* **What you should do**: Using the listing below, copy exactly the lines from the one containing "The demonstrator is" to the one containing "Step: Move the", both lines included, and no others.

* **Information shown**:
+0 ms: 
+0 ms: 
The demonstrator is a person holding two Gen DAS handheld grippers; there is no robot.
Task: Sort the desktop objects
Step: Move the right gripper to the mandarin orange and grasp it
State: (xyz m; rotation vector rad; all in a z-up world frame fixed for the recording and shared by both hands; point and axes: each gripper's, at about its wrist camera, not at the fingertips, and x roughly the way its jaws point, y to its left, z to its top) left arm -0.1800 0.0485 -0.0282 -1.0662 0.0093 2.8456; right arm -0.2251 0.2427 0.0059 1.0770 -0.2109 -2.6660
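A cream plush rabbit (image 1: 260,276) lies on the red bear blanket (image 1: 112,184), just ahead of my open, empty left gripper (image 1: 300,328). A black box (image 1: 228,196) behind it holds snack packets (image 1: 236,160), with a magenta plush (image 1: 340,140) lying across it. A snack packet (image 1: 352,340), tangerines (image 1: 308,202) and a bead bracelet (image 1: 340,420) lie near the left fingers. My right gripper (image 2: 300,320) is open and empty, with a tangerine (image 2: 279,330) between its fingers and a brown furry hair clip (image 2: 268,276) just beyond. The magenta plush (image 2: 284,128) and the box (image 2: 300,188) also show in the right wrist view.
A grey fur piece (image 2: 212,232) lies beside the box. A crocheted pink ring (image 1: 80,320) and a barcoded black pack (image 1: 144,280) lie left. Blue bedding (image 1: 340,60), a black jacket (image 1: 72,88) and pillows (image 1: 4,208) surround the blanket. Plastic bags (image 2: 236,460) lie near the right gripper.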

* **Solution to this task**:
The demonstrator is a person holding two Gen DAS handheld grippers; there is no robot.
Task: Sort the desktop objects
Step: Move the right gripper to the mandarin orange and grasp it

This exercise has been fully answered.